Saturday, July 11, 2026

 “ROOSEVELT’S SECRET WAR: FDR and WORLD WAR II ESPIONAGE” by Joseph E. Persico (1) Foreword:

“…Few leaders have been better suited by nature and temperament for the anomalies of secret warfare than FDR. ‘You know I am a juggler, and I never let my right hand know what my left hand does,’ he once confessed. ‘I may be entirely inconsistent, and furthermore I am perfectly willing to mislead and tell untruths if it will help me win the war’…His style of leadership bears out this admission. FDR compartmentalized information, misled associates, manipulated people, conducted intrigues, used private lines of communication, scattered responsibility, duplicated assignments, provoked rivalries, held all the cards while showing few…His behavior, which fascinated, puzzled, amazed and occasionally repelled people, parallels many of the qualities of an espionage chief… 'So you play the game the way it has been played over the years, and you play to win.’

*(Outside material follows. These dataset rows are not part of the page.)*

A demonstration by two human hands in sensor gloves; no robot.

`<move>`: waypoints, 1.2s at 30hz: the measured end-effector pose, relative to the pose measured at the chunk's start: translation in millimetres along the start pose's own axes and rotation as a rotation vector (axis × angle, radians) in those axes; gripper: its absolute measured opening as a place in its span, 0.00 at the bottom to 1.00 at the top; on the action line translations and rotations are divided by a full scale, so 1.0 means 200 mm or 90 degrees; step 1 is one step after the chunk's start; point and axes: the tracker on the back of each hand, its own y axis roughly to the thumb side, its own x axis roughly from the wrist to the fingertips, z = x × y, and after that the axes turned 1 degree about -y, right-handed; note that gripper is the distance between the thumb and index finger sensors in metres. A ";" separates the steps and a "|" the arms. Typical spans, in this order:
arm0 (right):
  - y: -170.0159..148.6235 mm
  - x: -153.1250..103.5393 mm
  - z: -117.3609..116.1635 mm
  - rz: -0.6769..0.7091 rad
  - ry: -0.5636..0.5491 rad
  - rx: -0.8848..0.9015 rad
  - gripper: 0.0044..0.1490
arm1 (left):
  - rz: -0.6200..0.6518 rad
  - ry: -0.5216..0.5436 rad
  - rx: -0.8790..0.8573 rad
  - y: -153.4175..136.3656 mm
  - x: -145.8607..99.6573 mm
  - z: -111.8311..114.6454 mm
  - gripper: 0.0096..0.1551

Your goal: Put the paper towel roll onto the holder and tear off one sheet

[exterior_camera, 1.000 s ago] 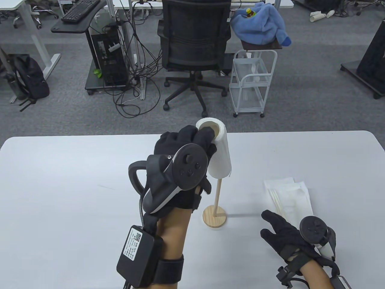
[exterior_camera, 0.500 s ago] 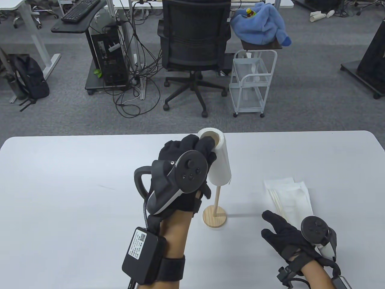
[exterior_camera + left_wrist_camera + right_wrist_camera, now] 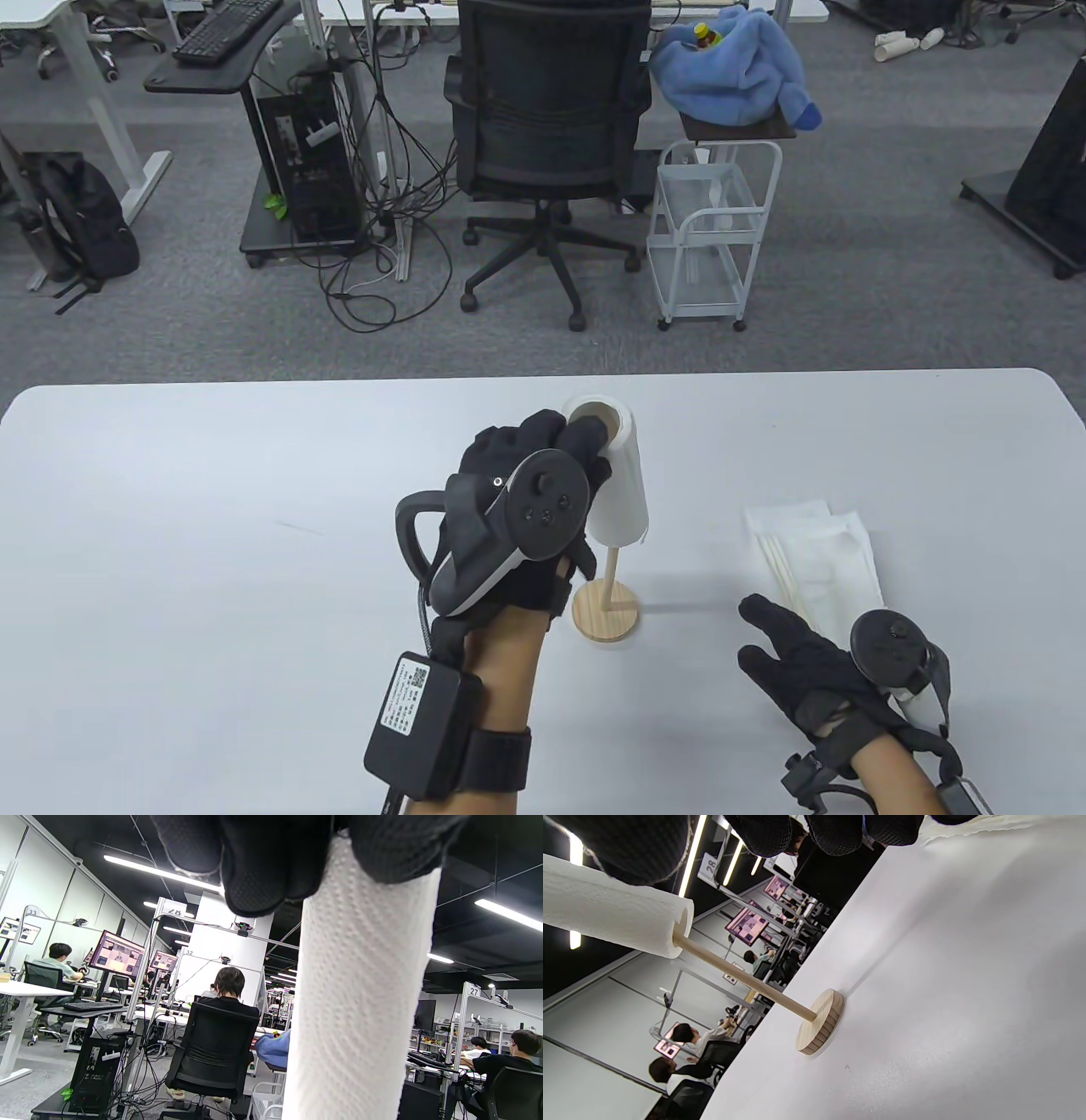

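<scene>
One paper towel roll (image 3: 612, 475) sits partly threaded on the wooden holder (image 3: 606, 604), gripped near its top by the left hand (image 3: 526, 509). Tilting it risks jamming or toppling the unsteadied base. Right hand (image 3: 806, 671) rests nearby, fingers relaxed, holding nothing.

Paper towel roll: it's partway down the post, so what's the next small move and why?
Probably slide it straight down. The left hand grips the paper towel roll near its top, the holder post already enters its core, and bare post shows above the base. The right hand rests on the table, fingers relaxed.
</scene>
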 end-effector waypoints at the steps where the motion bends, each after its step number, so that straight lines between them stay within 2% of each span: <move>1: 0.00 0.00 0.00 0.000 0.004 -0.001 0.47 | 0.000 -0.002 0.003 0.00 0.00 0.01 0.22; 27: -0.02 0.01 -0.01 -0.018 0.012 0.003 0.47 | 0.026 -0.065 0.040 0.00 -0.01 0.33 0.23; 36: -0.02 0.00 0.00 -0.021 0.006 0.013 0.47 | 0.026 -0.102 0.067 0.00 -0.03 0.52 0.22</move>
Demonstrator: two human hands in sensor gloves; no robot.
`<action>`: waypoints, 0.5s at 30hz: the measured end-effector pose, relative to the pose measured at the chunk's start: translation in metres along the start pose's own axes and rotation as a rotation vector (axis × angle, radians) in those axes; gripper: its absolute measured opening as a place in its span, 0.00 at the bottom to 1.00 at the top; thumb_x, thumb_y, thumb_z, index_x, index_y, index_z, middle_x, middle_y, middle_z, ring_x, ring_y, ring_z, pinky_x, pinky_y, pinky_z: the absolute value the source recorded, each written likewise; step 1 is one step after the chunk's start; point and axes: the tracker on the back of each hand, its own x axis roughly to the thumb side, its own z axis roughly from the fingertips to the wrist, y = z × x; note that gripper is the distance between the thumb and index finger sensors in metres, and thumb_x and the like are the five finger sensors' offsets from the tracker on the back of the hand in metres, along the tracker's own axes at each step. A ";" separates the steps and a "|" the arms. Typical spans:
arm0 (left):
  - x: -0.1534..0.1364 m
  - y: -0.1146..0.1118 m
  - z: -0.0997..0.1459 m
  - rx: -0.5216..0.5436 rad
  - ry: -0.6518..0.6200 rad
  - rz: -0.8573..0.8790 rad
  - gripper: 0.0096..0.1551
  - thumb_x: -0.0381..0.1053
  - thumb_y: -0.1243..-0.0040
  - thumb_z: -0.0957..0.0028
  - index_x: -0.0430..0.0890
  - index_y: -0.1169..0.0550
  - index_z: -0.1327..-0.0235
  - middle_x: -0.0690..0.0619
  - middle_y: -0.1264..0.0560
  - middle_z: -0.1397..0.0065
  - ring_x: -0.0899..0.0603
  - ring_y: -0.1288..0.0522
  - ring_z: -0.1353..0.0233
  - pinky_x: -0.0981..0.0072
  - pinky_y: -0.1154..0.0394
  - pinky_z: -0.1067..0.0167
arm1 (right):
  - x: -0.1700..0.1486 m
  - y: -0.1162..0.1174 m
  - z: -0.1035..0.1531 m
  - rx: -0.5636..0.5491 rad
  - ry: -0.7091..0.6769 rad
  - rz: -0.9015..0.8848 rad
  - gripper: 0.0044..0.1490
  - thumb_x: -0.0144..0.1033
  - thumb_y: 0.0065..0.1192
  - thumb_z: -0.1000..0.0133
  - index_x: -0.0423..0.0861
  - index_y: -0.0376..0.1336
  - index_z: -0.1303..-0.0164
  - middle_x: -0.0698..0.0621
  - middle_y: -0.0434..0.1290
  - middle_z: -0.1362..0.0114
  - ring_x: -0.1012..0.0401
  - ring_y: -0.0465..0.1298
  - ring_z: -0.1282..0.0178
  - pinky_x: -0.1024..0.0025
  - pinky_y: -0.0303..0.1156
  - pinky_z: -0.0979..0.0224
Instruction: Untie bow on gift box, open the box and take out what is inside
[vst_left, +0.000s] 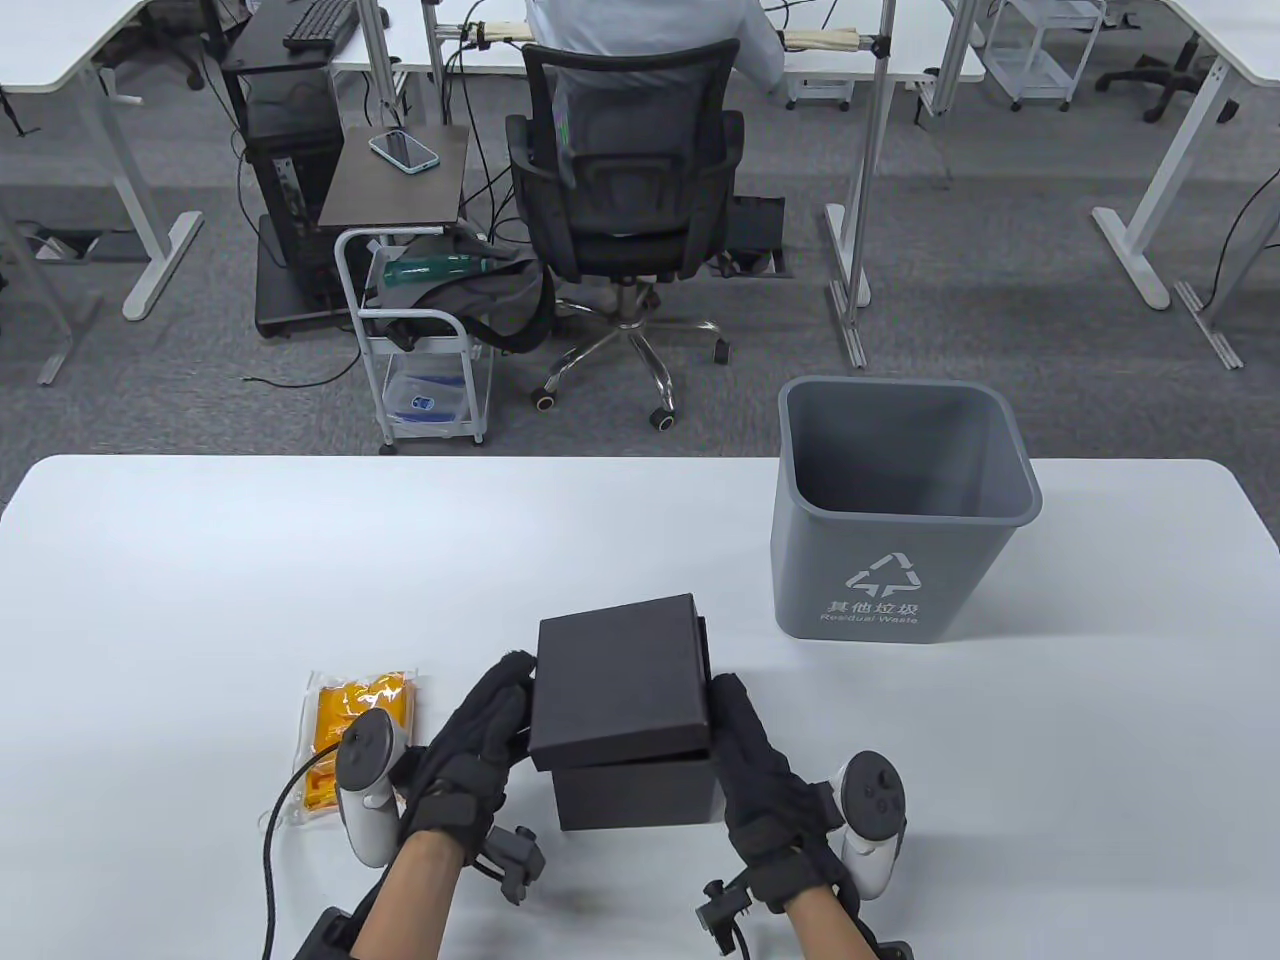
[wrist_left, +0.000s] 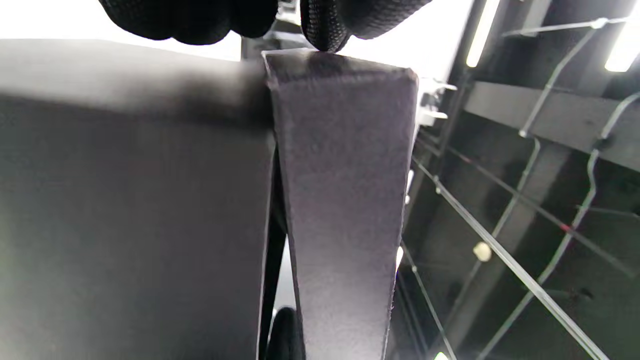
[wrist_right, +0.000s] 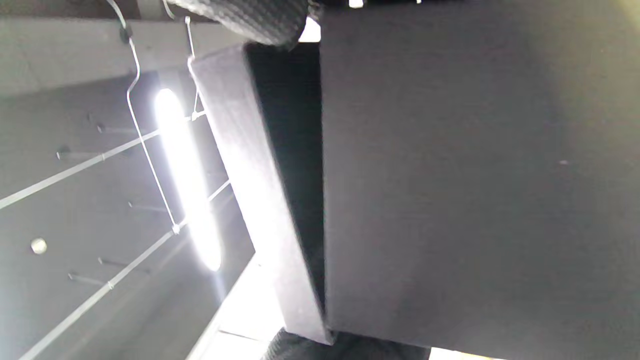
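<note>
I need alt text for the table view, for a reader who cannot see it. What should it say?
Two gloved hands, left and right, hold a black lid tilted over a black box on a white table. An orange packet lies left of the box, and a grey bin stands behind it to the right.

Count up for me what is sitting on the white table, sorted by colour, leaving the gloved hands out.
Black: 2, the box base and its lid, tilted on top of the base
Grey: 1, the waste bin
Orange: 1, the clear packet with orange contents, left of the box
Total: 4
</note>
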 end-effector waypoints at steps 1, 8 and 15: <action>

“Still, the President took almost childish delight in subterfuge for its own sake…He deliberately concealed the processes of his mind. His vice president Henry Wallace concluded that the only certainty in dealing with the man was the uncertainty of ‘what went on in FDR’s head’… His inscrutable nature found full play when America went to war. The man with the instincts of spy master now had a war in which to indulge his attraction to the clandestine” (1, xii).


Comment: Compartmentalization (into hidden alternate personality states) is the essence of multiple personality, but it may be an asset, not a mental disorder, in a high-functioning person.


1. Joseph E. Persico. Roosevelt’s Secret War (FDR and World War II Espionage). New York, Random House Trade Paperbacks, 2002.